▶ **Your instructions**: Repeat the listing below in full, exactly as it stands.

▶ **Data below**:
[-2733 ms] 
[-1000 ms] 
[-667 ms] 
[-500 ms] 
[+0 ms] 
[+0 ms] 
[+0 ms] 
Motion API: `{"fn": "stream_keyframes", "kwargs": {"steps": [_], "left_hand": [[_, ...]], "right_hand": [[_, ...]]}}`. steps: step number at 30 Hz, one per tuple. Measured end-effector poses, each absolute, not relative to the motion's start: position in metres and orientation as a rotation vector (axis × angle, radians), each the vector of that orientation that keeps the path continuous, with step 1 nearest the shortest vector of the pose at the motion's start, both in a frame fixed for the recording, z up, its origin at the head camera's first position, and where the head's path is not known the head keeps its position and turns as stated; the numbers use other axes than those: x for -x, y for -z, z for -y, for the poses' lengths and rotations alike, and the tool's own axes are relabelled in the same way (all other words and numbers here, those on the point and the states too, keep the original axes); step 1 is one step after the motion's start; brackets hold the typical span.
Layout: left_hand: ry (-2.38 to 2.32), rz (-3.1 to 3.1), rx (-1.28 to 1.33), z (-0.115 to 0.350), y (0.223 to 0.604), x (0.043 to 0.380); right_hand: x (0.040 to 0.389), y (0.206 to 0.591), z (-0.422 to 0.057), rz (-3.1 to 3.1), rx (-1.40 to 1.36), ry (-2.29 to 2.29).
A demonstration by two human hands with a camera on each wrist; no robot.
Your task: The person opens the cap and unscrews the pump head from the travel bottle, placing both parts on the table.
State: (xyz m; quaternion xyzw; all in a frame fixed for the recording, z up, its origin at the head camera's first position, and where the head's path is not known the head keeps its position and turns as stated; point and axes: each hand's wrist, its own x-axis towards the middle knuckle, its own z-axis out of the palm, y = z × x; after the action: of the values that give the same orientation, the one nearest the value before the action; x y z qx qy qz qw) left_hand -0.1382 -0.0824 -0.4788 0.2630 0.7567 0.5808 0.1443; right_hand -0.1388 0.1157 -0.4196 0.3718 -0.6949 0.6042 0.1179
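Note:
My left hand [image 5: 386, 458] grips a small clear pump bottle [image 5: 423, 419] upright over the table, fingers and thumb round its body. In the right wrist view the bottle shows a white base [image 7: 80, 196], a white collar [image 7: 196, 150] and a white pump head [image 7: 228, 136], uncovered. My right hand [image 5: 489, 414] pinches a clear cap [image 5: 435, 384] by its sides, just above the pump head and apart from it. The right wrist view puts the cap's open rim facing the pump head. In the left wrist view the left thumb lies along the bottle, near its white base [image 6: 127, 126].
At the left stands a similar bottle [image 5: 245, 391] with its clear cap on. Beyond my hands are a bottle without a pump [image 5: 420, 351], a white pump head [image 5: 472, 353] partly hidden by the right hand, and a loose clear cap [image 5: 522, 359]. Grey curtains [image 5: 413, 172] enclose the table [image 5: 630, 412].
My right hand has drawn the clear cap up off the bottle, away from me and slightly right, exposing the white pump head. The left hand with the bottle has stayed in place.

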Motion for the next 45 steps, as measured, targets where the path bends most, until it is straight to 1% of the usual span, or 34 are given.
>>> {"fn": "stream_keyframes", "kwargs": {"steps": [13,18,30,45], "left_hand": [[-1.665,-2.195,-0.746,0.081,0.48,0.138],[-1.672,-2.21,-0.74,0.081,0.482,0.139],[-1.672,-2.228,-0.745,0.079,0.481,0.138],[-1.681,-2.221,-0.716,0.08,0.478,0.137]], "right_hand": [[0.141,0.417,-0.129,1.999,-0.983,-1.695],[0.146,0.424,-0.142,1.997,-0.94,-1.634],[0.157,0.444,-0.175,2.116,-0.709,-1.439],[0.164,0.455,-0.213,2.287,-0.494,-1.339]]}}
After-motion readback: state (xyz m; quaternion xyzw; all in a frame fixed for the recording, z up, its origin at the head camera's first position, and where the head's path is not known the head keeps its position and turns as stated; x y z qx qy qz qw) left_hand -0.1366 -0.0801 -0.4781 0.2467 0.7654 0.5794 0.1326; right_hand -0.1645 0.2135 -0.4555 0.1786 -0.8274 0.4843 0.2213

▶ **Answer**:
[-2733 ms] 
[-1000 ms] 
[-667 ms] 
[-500 ms] 
[+0 ms] 
[+0 ms] 
[+0 ms] 
Motion API: `{"fn": "stream_keyframes", "kwargs": {"steps": [_], "left_hand": [[_, ...]], "right_hand": [[_, ...]]}}`. steps: step number at 30 Hz, one per tuple. Measured end-effector poses, each absolute, not relative to the motion's start: position in metres and orientation as a rotation vector (axis × angle, radians), each the vector of that orientation that keeps the path continuous, with step 1 nearest the shortest vector of the pose at the motion's start, both in a frame fixed for the recording, z up, its origin at the head camera's first position, and where the head's path is not known the head keeps its position and turns as stated; the numbers use other axes than those: x for -x, y for -z, z for -y, for the poses' lengths and rotations alike, and the tool's own axes are relabelled in the same way (all other words and numbers here, those on the point and the states too, keep the original axes); step 1 is one step after the motion's start; brackets hold the typical span.
Layout: left_hand: ry (-2.38 to 2.32), rz (-3.1 to 3.1), rx (-1.28 to 1.33), z (-0.115 to 0.350), y (0.223 to 0.604), x (0.043 to 0.380); right_hand: x (0.040 to 0.389), y (0.206 to 0.591), z (-0.422 to 0.057), rz (-3.1 to 3.1), rx (-1.40 to 1.36), ry (-2.29 to 2.29).
A demonstration by two human hands with a camera on each wrist; no robot.
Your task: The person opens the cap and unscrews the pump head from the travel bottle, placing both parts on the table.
State: (xyz m; quaternion xyzw; all in a frame fixed for the recording, z up, its origin at the head camera's first position, and where the head's path is not known the head keeps its position and turns as stated; point and axes: each hand's wrist, its own x-axis towards the middle knuckle, its own z-axis out of the palm, y = z × x; after the action: of the values that give the same orientation, the one nearest the value before the action; x y z qx qy qz qw) left_hand -0.1382 -0.0824 -0.4788 0.2630 0.7567 0.5808 0.1443; right_hand -0.1388 0.1157 -0.4196 0.3718 -0.6949 0.6042 0.1179
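Note:
My left hand [image 5: 386, 458] grips a small clear pump bottle [image 5: 423, 419] upright over the table, fingers and thumb round its body. In the right wrist view the bottle shows a white base [image 7: 80, 196], a white collar [image 7: 196, 150] and a white pump head [image 7: 228, 136], uncovered. My right hand [image 5: 489, 414] pinches a clear cap [image 5: 435, 384] by its sides, just above the pump head and apart from it. The right wrist view puts the cap's open rim facing the pump head. In the left wrist view the left thumb lies along the bottle, near its white base [image 6: 127, 126].
At the left stands a similar bottle [image 5: 245, 391] with its clear cap on. Beyond my hands are a bottle without a pump [image 5: 420, 351], a white pump head [image 5: 472, 353] partly hidden by the right hand, and a loose clear cap [image 5: 522, 359]. Grey curtains [image 5: 413, 172] enclose the table [image 5: 630, 412].
My right hand has drawn the clear cap up off the bottle, away from me and slightly right, exposing the white pump head. The left hand with the bottle has stayed in place.
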
Motion for the next 45 steps, as measured, targets where the path bends most, until it is straight to 1% of the usual span, or 34 are given.
>>> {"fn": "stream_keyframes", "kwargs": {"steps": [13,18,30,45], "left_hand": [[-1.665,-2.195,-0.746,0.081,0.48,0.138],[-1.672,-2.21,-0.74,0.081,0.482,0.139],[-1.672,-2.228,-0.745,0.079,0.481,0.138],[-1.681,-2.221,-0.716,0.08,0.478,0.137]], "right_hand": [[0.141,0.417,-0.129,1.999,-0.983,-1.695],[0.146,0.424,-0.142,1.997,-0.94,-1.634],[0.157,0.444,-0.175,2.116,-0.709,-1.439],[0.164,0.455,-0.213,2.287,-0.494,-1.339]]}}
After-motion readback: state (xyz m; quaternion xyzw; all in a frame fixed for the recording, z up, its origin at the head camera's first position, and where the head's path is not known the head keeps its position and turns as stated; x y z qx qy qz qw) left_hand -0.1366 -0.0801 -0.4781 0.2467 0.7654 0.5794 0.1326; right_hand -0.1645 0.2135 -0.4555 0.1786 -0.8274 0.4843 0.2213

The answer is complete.